- Born: 14 February 1929 Varanasi, India
- Died: 1 December 2012 (aged 83) La Jolla, California, United States
- Education: Banares Hindu University; TIFR;
- Spouse: Aruna Lal (née Damany)
- Awards: Shanti Swarup Bhatnagar Prize for Science and Technology, 1967; Krishnan Medal, Indian Geophysical Union, 1965; Fellow, Indian National Science Academy, 1972; Fellow, FRS, 1979; Fellow, Meteoritical Society, 1970; Foreign Associate, National Academy of Sciences, 1975; V.M. Goldschmidt Medal, Geochemical Society, 1997; Padma Shri, 1971;
- Scientific career
- Fields: Geophysics
- Workplaces: TIFR; Director, Physical Research Laboratory; Scripps Institution of Oceanography;
- Thesis: (1960)
- Academic advisors: Bernard Peters

= Devendra Lal =

Indian geophysicist (1929–2012)

Devendra Lal FRS (14 February 1929 – 1 December 2012) was an Indian geophysicist.

==Life==
He was born in Varanasi, India.
He graduated from Banaras Hindu University.
He graduated from Bombay University; his thesis was on cosmic ray physics; his thesis adviser was Bernard Peters.

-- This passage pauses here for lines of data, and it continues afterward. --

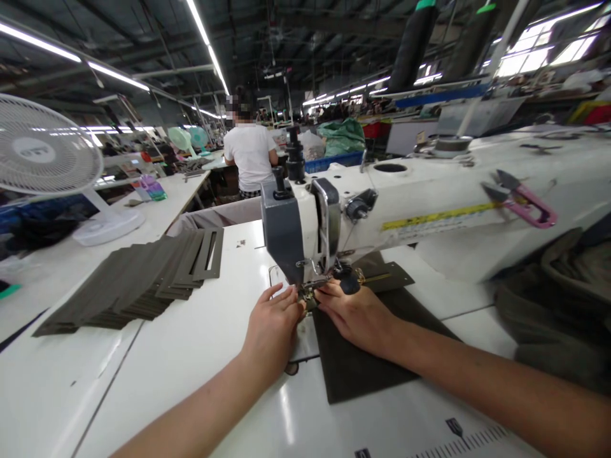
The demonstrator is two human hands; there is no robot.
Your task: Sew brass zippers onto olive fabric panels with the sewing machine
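Factory lamps (114, 75) are glaring above a white worktop (162, 375), where the left hand (272, 327) and right hand (358, 318) are closing on a small metal fitting (310, 294), pinching it against an olive fabric panel (367, 350) at an industrial sewing machine (429, 216).

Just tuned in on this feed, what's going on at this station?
A person's left hand and right hand meet at the presser foot of a white industrial sewing machine, over a dark olive fabric panel. A stack of cut olive panels lies to the left; pink-handled snips sit on the machine's arm.
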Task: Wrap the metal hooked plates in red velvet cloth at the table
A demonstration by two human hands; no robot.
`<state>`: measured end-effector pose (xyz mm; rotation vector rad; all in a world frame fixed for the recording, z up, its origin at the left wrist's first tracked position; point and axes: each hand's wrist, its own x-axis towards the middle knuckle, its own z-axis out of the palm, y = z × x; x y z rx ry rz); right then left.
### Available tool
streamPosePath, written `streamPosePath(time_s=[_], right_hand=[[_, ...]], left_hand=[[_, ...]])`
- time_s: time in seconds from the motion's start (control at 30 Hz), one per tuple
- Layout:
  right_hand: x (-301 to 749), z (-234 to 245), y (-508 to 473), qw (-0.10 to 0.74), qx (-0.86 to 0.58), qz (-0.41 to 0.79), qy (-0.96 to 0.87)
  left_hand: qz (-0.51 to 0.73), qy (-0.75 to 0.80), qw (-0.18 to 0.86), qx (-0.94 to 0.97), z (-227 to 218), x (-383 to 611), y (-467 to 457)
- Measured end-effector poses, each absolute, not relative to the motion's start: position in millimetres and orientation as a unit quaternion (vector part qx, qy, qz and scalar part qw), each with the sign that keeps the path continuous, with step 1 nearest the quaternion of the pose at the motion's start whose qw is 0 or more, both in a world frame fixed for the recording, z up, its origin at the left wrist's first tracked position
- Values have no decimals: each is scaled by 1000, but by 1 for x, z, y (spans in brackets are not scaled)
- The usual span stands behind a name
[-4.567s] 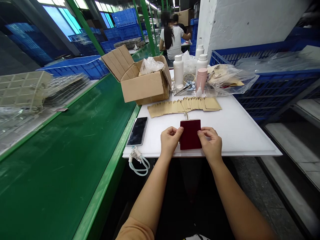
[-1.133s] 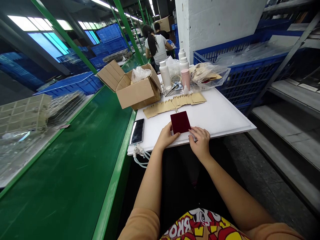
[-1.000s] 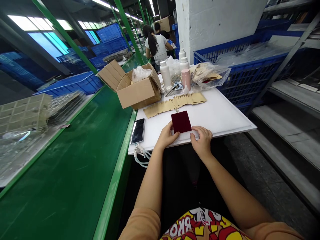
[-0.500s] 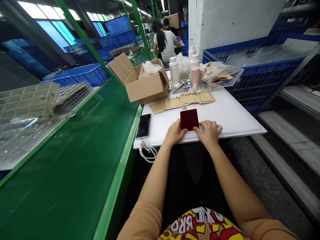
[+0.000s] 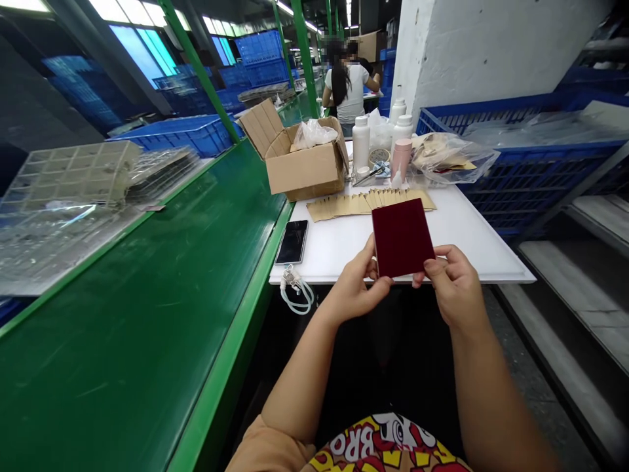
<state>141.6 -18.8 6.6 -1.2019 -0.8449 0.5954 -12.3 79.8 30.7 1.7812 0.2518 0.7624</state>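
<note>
Left hand (image 5: 356, 290) and right hand (image 5: 458, 290), half closed, hold 1 dark red square (image 5: 403, 237); pressure should be gentle, at its edges.

The dark red square (image 5: 403, 237) hides some of the left fingers (image 5: 367, 252) (and part of the tan packets (image 5: 344, 206)).
</note>
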Motion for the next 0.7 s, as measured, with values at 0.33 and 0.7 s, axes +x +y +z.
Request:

He was Director, of the Physical Research Laboratory, Ahmedabad from 1972 to 1983.

He was Visiting Professor at Scripps Institution of Oceanography, University of California, San Diego, from 1989 to 2012.
Devendra Lal was President of the International Union of Geodesy and Geophysics (IUGG) from 1983 to 1987. He was also elected Fellow of the Royal Society in 1979.